(Stored data entries)

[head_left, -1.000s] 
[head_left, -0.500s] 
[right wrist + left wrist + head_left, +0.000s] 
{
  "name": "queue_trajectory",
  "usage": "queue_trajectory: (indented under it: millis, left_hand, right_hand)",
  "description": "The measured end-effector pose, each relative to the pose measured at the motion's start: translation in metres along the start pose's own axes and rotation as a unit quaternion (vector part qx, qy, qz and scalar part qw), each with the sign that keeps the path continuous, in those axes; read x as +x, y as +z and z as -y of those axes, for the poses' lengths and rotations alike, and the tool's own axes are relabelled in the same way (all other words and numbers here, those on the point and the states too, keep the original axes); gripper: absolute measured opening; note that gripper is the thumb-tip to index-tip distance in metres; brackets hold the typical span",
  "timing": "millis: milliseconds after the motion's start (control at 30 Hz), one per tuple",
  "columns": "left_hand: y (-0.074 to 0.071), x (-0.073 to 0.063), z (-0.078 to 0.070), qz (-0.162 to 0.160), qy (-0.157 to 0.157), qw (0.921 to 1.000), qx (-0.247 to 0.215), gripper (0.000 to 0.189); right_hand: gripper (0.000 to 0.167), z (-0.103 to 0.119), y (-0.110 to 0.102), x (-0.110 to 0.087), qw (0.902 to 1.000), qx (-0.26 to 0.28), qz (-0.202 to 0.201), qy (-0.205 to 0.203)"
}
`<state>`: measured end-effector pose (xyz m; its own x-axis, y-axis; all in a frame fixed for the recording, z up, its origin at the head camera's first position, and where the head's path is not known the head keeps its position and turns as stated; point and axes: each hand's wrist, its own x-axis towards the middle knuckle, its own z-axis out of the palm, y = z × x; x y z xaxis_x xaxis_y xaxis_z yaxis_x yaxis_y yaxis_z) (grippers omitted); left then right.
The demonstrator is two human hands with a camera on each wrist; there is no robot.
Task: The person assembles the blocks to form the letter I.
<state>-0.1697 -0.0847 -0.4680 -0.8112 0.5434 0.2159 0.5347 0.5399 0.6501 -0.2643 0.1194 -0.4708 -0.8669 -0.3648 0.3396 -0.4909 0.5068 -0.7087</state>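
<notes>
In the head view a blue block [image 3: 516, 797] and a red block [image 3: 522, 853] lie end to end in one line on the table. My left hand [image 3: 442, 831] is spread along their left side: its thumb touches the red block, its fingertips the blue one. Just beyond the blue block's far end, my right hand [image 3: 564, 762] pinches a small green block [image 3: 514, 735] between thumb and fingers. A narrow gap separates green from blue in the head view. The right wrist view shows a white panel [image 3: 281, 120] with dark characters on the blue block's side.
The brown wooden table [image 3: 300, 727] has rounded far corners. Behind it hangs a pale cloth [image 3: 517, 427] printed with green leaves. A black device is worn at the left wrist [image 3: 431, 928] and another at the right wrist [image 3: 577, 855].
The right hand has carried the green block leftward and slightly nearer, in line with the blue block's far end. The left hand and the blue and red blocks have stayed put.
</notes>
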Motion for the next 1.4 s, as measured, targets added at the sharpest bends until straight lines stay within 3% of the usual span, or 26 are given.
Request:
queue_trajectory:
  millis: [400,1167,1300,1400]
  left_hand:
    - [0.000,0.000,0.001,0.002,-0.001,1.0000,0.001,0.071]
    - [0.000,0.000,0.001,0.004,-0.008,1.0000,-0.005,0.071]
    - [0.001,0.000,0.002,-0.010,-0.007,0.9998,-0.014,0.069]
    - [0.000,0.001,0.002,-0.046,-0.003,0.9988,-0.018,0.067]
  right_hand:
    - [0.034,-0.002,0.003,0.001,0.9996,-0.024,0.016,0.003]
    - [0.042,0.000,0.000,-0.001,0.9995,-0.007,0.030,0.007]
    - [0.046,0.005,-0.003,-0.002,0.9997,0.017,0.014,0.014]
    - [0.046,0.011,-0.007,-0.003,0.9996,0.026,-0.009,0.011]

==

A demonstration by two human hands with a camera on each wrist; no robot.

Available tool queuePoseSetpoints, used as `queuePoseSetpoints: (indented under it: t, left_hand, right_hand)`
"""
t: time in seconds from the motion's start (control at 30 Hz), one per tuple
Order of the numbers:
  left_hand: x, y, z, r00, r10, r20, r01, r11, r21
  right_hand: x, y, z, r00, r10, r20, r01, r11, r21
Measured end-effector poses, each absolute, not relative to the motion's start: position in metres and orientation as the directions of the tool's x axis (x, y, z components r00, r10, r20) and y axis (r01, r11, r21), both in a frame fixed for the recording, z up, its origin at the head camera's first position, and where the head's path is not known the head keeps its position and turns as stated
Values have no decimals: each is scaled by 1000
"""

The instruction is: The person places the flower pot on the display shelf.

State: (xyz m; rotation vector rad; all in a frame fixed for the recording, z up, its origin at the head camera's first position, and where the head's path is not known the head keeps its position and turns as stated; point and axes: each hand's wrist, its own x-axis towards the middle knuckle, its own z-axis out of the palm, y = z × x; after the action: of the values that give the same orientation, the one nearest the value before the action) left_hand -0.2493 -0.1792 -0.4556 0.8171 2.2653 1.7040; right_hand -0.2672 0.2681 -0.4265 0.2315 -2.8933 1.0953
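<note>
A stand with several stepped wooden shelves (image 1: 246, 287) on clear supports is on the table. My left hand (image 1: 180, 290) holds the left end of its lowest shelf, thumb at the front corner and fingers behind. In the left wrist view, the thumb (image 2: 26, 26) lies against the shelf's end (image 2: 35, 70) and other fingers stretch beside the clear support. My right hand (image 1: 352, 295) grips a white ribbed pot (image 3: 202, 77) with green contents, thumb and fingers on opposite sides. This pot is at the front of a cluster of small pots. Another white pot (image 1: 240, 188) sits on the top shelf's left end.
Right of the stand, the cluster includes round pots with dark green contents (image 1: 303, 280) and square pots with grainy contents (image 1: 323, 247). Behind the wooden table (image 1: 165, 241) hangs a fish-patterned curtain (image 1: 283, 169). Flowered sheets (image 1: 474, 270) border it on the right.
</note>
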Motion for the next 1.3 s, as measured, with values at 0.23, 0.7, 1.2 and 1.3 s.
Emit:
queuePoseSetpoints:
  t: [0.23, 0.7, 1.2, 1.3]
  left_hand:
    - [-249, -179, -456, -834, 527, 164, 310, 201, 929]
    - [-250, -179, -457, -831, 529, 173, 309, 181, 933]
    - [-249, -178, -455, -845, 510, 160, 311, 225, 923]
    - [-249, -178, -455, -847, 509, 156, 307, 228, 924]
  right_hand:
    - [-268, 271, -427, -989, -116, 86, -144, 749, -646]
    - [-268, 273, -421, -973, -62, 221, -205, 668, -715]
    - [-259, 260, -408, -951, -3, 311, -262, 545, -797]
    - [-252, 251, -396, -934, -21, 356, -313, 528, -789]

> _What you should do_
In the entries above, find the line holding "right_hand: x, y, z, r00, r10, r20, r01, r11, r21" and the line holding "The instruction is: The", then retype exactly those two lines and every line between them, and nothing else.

> _Result of this task_
  right_hand: x, y, z, r00, r10, r20, r01, r11, r21
Measured end-effector poses, each absolute, not relative to the motion's start: position in metres and orientation as the directions of the tool's x axis (x, y, z components r00, r10, r20) and y axis (r01, r11, r21), both in a frame fixed for the recording, z up, its origin at the head camera's first position, and where the head's path is not known the head keeps its position and turns as stated
Values have no decimals: each is scaled by 1000
"""

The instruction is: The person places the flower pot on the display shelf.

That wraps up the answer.